Equally perturbed is Matthew Hassan Kukah, Bishop of Sokoto Diocese. He said: “Nigeria is at a point where we must call for a verdict. There must be something that a man, nay, a nation should be ready to die for. Sadly, or even tragically, today, Nigeria does not possess that set of goals or values for which any sane citizen is prepared to die for her.”
Speaking at a homily on the Funeral Mass of Seminarian Michael Nnadi, who was abducted along with three other seminarians at the Good Shepherd Seminary, Kakau, along the Kaduna-Abuja Expressway, but later murdered lamented the level of insecurity in the country.
“The average office holder is ready to die to protect his office but not for the nation that has given him or her that office. The Yorubas say that if it takes you 25 years to practice madness, how much time would you have to put it into real life? We have practiced madness for too long. Our attempt to build a nation has become like the agony of Sisyphus who angered the gods and had to endure the frustration of rolling a stone up the mountain. Each time he got near the top, the gods would tip the stone back and he would go back to start all over again. What has befallen our nation?” he asked rhetorically.
Kukah had urged Nigerians to pause for a moment and think, adding that no one more than the President Muhammadu Buhari who was voted for in 2015 on the grounds of his own promises to rout Boko Haram and place the country on an even keel should be more concerned.
He alluded to Buhari’s address at the prestigious Policy Think Tank, Chatham House in London, just before the elections where he told his audience: “I as a retired General and a former Head of State have always known about our soldiers. They are capable and they are well trained, patriotic, brave and always ready to do their duty. If am elected President, the world will have no reason to worry about Nigeria. Nigeria will return to its stabilizing role in West Africa. We will pay sufficient attention to the welfare of our soldiers in and out of service.
“We will develop adequate and modern arms and ammunition. We will improve intelligence gathering and border patrols to choke Boko Haram’s financial and equipment channels. We will be tough on terrorism and tough on its root causes by initiating a comprehensive economic development and promoting infrastructural development…we will always act on time and not allow problems to irresponsibly fester. And I, Muhammadu Buhari, will always lead from the front.”
He lamented that no one could have imagined that in winning the Presidency: “General Buhari would bring nepotism and clannishness into the military and the ancillary security agencies, that his government would be marked by supremacist and divisive policies that would push our country to the brink.
“This President has displayed the greatest degree of insensitivity in managing our country’s rich diversity. He has subordinated the larger interests of the country to the hegemonic interests of his co-religionists and clansmen and women. The impression created now is that, to hold a key and strategic position in Nigeria today, it is more important to be a northern Muslim than a Nigerian.”

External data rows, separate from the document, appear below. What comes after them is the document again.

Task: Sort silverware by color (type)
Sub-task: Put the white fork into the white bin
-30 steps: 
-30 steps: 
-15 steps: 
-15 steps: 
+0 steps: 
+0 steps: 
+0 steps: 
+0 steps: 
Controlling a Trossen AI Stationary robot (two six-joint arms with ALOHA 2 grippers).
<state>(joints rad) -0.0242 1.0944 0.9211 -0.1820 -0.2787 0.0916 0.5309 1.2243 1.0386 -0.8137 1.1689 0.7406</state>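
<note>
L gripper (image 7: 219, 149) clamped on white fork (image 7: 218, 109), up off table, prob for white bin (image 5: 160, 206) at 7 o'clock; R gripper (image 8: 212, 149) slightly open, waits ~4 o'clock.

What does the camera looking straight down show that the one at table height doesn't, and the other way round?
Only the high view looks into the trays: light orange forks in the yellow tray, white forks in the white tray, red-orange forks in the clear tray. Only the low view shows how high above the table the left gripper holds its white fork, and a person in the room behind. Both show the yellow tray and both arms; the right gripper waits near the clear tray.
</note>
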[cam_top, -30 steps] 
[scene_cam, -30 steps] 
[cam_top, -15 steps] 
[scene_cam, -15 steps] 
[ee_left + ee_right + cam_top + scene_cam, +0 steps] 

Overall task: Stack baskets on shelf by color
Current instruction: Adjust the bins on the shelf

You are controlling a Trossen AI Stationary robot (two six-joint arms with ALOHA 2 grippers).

He added that today, in Nigeria, the noble religion of Islam has convulsed. “It has become associated with some of worst fears among our people. Muslim scholars, traditional rulers and intellectuals have continued to cry out helplessly, asking for their religion and region to be freed from this choke hold. This is because, in all of this, neither Islam nor the North can identify any real benefits from these years that have been consumed by the locusts that this government has unleashed on our country,” he said.
Though President Buhari’s aides have castigated NEF as a one-man show, whose position during the 2019 elections has tainted their message, they could not say the same thing respecting the perception of the respected non-partisan Sultan and Kukah, an indication, observers believe should ginger the government to rescue the nation from the precipice.